Assigned task —
Transcribe the listing below from its opening line up to and including the line that contains "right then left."; reproduce nothing else.

Supplied data —
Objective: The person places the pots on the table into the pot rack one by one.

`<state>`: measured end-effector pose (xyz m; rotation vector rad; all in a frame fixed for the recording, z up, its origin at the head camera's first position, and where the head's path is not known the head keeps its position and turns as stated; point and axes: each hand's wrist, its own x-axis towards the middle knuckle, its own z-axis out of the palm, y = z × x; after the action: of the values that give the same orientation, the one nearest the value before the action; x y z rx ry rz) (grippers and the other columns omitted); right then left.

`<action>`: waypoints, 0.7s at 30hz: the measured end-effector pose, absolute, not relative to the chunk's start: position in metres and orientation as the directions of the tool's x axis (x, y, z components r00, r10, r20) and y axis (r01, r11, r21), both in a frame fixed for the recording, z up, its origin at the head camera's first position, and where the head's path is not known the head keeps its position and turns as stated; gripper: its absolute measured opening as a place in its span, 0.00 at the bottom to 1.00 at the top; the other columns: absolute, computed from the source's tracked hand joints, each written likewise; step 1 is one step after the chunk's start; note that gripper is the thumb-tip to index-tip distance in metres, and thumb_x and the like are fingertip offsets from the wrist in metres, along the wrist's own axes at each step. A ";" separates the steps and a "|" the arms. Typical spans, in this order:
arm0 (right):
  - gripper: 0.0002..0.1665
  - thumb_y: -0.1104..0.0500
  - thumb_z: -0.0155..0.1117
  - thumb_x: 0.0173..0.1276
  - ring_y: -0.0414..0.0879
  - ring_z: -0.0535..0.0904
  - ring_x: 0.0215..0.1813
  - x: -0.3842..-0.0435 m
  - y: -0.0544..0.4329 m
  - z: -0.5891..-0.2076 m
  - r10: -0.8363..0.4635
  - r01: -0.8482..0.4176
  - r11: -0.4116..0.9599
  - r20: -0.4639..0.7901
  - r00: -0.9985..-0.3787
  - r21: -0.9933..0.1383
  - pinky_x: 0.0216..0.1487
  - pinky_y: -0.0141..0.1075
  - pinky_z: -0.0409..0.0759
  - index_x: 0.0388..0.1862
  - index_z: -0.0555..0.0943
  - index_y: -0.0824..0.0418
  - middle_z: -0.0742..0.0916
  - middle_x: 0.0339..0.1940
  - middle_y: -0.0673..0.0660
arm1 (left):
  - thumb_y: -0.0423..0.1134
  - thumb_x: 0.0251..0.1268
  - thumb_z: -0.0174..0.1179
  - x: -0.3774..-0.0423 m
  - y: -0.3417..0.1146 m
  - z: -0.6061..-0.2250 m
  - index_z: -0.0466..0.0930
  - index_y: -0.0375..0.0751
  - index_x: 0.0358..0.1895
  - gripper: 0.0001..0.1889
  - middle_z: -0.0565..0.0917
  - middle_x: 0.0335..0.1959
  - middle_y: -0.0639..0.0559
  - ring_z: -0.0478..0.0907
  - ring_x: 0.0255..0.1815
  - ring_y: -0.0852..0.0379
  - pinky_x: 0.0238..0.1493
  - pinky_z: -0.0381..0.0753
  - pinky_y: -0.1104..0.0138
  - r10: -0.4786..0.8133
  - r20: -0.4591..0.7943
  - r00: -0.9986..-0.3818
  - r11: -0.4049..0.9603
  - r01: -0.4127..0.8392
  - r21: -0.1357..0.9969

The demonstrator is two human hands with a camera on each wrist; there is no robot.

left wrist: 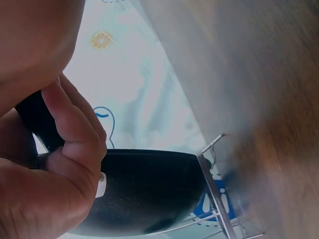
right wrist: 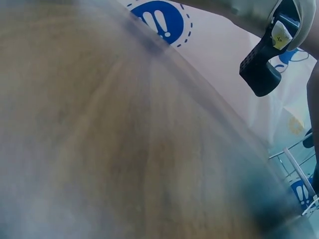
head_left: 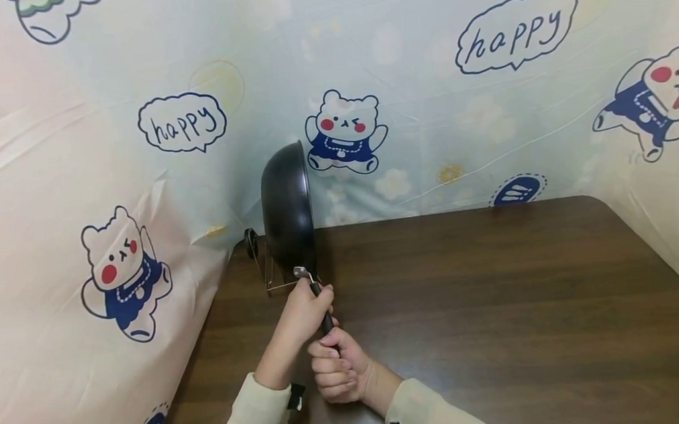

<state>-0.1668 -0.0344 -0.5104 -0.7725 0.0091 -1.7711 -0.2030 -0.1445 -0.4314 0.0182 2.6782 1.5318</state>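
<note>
A deep black wok (head_left: 285, 203) is tipped up on its side at the table's back left, its rim facing right. My left hand (head_left: 308, 311) grips its black handle (head_left: 327, 323) close to the bowl, thumb laid along the top. Just below, my right hand (head_left: 341, 366) has its fingers curled round the handle's end. Under and left of the bowl is a thin metal wire rack (left wrist: 214, 191), which overlaps the wok in the left wrist view. Fingers hide most of the handle.
A small black round piece (head_left: 251, 243) shows at the rack's left. The brown wooden table (head_left: 502, 305) extends to the right. Printed cloth (head_left: 414, 99) hangs behind the table and along both sides. A black wrist device (right wrist: 261, 69) sits at the left sleeve.
</note>
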 end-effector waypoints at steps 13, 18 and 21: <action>0.14 0.43 0.44 0.72 0.34 0.66 0.18 -0.164 -0.027 -0.517 -0.907 0.703 -0.412 0.188 -0.376 -0.580 0.19 0.25 0.62 0.30 0.68 0.48 0.71 0.19 0.43 | 0.49 0.71 0.60 -0.212 -0.154 -0.443 0.67 0.37 0.47 0.19 0.80 0.25 0.43 0.85 0.22 0.44 0.28 0.83 0.61 0.123 -0.065 -0.990 0.369 -0.015 0.929; 0.14 0.43 0.45 0.75 0.38 0.73 0.26 -0.165 -0.019 -0.521 -0.889 0.641 -0.343 0.016 -0.458 -0.687 0.30 0.31 0.73 0.36 0.72 0.48 0.75 0.24 0.45 | 0.48 0.72 0.59 -0.212 -0.160 -0.447 0.67 0.36 0.53 0.20 0.79 0.29 0.40 0.85 0.28 0.39 0.31 0.85 0.54 0.141 -0.113 -0.984 0.269 -0.071 0.960; 0.16 0.42 0.49 0.74 0.42 0.81 0.33 -0.165 -0.011 -0.522 -0.866 0.620 -0.317 -0.048 -0.498 -0.717 0.37 0.37 0.80 0.42 0.74 0.51 0.81 0.29 0.48 | 0.48 0.73 0.57 -0.212 -0.163 -0.450 0.66 0.35 0.56 0.22 0.79 0.32 0.39 0.86 0.31 0.41 0.34 0.86 0.52 0.140 -0.147 -0.979 0.243 -0.110 0.964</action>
<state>-0.1648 -0.0114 -0.5220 -0.4315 0.8544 -1.9423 -0.2118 -0.1629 -0.4497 0.0281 2.3087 1.8167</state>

Solution for this exercise —
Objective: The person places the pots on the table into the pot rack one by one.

`<state>`: measured end-effector pose (xyz m; rotation vector rad; all in a frame fixed for the recording, z up, its origin at the head camera's first position, and where the head's path is not known the head keeps its position and turns as stated; point and axes: each hand's wrist, its own x-axis towards the middle knuckle, its own z-axis out of the palm, y = z × x; after the action: of the values that give the same orientation, the one nearest the value before the action; x y z rx ry rz) (grippers and the other columns omitted); right then left.

This finishes the output.